Ken Muse

Understanding Long-Running Cloud Tasks

Did you know that long-running processes can be challenging? If you’re coming from an on-premises world, then you may not be used to thinking about one of the core tenants of the cloud world: failure is inevitable. The truth is, failure is one of the few aspects of development that is a constant. Systems will fail or restart, code will fail, power will fail, and networks will fail. Especially when running in the cloud, services can be restarted or reprovisioned at any time. Even if the downtime is only a fraction of a second, it can still result in a running process being terminated.

What does this have to do with anything?

Because failure is guaranteed, long-running processes will eventually always encounter a failure. While we can retry requests to external resources, there’s very little we can do if the code is on a system that is restarted or fails. This is why a single, long-running process is something we try to avoid in cloud-native designs.

This situation is the root of an essential practice — try to minimize the amount of time that code is executing. By breaking up a process into multiple short steps, we gain several immediate advantages. First, we minimize the chances a critical piece of code is executing during a failure. Second, we decompose tasks into smaller tasks with inputs and outputs. This makes recovery from failure easier. By breaking a process up into multiple, idempotent activities, we can minimize the processing time and maximize recoverability. The program itself can be thought of as orchestrating a series of activities rather than creating a long-running process. This is the principal behind Azure Durable Functions. At a high level, when we make an asynchronous call, the state is preserved. Each time a call returns, the state is recorded and used as the input to the next step in the process.

There is often an additional benefit to this approach. In many cases, we find that iterations within loops could be processes as multiple parallel activities. This can dramatically speed up execution.

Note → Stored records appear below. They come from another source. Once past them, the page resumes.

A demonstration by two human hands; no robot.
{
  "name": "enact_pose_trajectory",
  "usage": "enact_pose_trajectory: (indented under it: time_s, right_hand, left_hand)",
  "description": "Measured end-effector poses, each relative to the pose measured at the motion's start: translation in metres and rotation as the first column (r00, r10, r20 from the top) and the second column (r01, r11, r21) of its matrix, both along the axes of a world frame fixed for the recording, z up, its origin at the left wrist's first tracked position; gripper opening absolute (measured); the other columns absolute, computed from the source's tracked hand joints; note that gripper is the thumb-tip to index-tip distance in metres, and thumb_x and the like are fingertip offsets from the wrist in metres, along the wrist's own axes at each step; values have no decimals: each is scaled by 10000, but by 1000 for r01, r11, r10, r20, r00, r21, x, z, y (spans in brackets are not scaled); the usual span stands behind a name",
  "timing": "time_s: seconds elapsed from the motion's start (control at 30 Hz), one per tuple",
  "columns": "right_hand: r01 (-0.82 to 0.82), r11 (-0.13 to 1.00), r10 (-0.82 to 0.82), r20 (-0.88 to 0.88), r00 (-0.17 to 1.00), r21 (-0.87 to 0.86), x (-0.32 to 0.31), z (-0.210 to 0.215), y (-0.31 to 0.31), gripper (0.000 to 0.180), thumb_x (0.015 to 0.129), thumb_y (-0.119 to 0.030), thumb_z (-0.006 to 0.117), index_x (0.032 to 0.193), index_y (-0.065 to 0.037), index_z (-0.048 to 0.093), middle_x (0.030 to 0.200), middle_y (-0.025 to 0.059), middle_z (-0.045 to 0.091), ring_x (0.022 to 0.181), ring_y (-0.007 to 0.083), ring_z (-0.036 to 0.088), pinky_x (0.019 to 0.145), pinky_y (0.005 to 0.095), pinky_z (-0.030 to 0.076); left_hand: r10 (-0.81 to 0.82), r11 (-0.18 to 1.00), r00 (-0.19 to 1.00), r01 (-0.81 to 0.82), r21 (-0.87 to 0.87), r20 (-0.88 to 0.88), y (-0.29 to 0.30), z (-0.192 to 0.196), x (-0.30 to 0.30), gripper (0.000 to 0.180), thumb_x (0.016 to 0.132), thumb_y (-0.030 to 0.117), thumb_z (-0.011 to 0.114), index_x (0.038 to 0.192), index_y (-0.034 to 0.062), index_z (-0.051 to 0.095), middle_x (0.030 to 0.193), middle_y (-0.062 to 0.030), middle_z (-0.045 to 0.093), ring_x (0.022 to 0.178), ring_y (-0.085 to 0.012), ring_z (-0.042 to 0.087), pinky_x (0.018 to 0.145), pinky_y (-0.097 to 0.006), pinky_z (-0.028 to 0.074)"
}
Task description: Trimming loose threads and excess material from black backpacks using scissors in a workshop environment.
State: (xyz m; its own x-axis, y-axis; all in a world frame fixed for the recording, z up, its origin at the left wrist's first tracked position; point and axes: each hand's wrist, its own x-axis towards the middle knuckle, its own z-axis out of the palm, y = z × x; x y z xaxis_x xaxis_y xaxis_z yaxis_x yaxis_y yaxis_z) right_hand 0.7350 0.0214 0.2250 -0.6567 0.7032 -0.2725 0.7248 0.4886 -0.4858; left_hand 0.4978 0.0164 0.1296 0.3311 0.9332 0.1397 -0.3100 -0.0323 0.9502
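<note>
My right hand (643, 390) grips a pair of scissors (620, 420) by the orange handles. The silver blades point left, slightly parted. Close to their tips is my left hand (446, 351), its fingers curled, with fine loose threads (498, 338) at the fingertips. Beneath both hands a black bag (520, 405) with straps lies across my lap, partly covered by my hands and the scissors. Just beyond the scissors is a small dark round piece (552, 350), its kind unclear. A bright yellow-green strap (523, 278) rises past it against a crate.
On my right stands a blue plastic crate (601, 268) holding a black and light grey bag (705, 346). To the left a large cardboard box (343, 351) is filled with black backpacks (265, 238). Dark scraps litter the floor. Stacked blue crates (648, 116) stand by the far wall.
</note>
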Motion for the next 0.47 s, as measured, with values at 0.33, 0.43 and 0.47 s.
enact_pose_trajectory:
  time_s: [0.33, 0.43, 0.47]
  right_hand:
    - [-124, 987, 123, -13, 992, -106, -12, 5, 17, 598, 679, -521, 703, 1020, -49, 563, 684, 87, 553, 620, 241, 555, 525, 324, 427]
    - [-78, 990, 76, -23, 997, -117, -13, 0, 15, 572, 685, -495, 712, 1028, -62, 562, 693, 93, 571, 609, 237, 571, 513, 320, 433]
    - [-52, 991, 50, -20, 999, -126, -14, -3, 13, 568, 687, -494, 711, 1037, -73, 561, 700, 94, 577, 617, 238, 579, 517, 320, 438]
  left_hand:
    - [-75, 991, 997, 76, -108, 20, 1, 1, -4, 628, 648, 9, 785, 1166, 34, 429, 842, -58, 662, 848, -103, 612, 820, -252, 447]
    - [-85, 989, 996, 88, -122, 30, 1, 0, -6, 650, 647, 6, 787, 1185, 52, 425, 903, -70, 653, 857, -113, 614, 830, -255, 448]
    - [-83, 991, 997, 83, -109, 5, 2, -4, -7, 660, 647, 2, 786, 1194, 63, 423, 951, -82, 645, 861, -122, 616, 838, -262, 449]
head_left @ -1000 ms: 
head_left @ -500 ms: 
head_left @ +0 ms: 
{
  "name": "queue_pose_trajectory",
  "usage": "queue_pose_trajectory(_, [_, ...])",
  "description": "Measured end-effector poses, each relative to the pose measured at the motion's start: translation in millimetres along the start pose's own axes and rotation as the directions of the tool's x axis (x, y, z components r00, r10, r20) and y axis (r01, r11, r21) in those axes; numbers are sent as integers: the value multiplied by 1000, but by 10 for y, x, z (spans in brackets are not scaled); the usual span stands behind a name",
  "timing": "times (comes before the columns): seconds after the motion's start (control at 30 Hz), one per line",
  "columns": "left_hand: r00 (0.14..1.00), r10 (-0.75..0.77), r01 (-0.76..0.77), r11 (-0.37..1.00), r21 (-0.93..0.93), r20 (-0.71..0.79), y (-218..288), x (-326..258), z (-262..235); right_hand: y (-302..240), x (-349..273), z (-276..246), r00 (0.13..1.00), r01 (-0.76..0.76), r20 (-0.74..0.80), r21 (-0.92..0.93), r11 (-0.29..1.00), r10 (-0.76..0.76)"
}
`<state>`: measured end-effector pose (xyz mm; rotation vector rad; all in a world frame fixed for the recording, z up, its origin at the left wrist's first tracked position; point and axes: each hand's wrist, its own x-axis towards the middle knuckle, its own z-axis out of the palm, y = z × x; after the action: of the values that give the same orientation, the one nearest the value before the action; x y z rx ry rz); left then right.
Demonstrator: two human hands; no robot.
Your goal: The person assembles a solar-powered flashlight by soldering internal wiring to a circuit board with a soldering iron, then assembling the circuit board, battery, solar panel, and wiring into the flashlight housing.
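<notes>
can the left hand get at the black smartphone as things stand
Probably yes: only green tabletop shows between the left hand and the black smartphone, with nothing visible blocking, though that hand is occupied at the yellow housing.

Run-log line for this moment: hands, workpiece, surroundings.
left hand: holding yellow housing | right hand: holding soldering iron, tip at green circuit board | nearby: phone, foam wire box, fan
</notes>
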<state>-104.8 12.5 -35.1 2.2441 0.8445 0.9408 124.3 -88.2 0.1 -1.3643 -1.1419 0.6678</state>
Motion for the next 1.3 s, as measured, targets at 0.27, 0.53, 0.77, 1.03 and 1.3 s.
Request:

As a practical example, let’s consider a long running process that reads every file in a folder. For each file, it writes a database record. First, we make it idemopotent. No matter how many times the code is executed, we should always get the same database entries. This makes sure that we can recover from failure. Next, we break out the steps in order to create smaller, faster tasks:

  • Get list of files from folder
  • For each file, parse the data it contains
  • For each file’s parsed data, make an appropriate database entry

These steps now outline the orchestration. The list of files could be sent to a queue (such as a Storage Queue). An Azure Function could then process each queue item to parse the data. If the database entries are fast enough, we may create those in the same Function. This approach is often called a fan-out, since it sends the data to multiple, parallel processors. As an alternative to these steps, we could use a Durable Function as the orchestrator for these tasks. Under the covers, it already utilizes a queue to support this kind of parallelization. Microsoft provides an example of a Durable fan-out. Fan-out operations enable the steps to occur in parallel, providing faster processing and higher scale.

With just a little planning, our code is now faster and more resilient to failure. In a worst-case scenario, we re-run the code to automatically recover. This may even be as simple as only processing the failed files. In a best-case scenario, the code is now substantially faster and lighter, enabling the process to complete faster with fewer consumed resources.